Task item> Use the entries below and reproduce exactly the lines from the one containing "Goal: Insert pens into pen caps" down to the one containing "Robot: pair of", both of them included.

=== Information ===

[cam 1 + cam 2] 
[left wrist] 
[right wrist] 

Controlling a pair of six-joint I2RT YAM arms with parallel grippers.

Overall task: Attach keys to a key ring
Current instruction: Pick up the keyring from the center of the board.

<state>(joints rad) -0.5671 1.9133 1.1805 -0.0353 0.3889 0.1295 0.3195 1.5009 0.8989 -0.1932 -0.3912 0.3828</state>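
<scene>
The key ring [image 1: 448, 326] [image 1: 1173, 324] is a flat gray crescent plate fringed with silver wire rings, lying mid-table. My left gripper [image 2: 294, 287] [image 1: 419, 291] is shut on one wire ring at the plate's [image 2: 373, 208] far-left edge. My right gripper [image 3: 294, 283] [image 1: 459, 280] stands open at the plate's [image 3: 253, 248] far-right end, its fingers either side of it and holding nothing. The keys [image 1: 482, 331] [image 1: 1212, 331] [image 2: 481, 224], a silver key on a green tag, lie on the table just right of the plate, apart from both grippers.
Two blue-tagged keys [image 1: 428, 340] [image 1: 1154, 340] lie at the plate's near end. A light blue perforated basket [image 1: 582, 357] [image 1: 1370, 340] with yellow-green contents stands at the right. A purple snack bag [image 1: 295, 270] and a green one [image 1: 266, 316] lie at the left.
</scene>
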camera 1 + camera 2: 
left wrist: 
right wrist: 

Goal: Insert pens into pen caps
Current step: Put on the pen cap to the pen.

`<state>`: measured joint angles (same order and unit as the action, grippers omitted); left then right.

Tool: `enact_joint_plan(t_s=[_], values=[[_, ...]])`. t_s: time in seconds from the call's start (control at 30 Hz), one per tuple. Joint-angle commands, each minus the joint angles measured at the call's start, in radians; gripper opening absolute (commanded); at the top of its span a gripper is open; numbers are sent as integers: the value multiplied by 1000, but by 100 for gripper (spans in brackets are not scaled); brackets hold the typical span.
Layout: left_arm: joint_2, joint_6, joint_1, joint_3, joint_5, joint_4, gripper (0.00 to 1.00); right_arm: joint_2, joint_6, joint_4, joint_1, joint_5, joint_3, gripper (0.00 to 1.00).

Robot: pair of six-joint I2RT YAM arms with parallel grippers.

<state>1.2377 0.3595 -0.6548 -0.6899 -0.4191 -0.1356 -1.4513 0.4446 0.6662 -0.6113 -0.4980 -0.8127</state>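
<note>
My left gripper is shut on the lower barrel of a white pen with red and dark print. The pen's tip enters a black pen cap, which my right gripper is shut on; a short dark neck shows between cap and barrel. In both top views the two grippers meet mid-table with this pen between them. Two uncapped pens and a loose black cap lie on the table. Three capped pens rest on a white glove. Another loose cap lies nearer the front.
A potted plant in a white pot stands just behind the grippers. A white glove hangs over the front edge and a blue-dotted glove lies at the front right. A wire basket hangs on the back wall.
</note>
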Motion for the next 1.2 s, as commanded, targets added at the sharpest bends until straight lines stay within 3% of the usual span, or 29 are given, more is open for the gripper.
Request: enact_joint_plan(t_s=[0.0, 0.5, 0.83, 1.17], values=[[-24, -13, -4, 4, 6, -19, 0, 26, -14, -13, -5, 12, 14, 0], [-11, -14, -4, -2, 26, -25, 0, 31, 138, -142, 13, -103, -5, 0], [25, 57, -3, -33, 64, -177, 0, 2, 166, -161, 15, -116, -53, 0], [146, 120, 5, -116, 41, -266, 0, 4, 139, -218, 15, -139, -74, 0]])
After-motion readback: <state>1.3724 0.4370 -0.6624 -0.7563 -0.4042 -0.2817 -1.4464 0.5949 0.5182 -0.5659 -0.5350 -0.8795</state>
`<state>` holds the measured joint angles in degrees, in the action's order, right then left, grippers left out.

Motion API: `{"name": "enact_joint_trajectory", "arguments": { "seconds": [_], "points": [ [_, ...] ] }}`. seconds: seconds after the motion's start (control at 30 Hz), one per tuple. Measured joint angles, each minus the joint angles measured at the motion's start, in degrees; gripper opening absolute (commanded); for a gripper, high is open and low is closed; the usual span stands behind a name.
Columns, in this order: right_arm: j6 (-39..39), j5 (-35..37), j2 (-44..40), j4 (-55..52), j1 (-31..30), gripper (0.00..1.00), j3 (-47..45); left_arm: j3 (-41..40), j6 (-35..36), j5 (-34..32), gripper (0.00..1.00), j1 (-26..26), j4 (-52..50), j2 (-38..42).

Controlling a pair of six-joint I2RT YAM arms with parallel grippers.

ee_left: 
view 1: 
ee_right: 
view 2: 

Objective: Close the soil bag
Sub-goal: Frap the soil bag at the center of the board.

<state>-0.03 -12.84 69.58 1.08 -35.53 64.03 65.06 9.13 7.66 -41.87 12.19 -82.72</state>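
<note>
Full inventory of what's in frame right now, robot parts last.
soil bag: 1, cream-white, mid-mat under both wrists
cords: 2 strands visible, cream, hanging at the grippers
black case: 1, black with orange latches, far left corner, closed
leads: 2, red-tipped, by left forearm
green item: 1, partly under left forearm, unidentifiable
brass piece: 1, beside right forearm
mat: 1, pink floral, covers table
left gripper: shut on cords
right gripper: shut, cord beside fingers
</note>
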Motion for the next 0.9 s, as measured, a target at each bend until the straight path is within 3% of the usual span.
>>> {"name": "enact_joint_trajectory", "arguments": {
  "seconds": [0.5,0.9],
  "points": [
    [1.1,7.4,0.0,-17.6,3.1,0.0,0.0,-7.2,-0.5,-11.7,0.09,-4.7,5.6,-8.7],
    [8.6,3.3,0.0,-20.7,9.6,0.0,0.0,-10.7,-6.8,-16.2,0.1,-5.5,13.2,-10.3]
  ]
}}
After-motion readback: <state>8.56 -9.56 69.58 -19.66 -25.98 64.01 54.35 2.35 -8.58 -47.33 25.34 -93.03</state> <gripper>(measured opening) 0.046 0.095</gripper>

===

Solution>
Goal: Insert pens into pen caps
Current step: Put on the pen cap to the pen.

`<state>`: measured joint angles (same order and unit as the action, grippers omitted); left then right.

Tool: `enact_joint_plan(t_s=[_], values=[[_, ...]])`. t_s: time in seconds from the call's start (control at 30 Hz), one per tuple. Joint-angle commands, each minus the joint angles measured at the call's start, in radians; gripper opening absolute (commanded); at the top of its span a gripper is open; numbers are sent as integers: the value multiplied by 1000, but by 100 for gripper (spans in brackets are not scaled); brackets hold the typical span.
Layout: left_arm: joint_2, joint_6, joint_1, joint_3, joint_5, joint_4, gripper (0.00 to 1.00); right_arm: joint_2, joint_6, joint_4, joint_1, joint_5, joint_3, gripper (0.00 to 1.00).

Robot: pair of six-joint I2RT YAM arms with parallel grippers.

No more output is required for the exercise.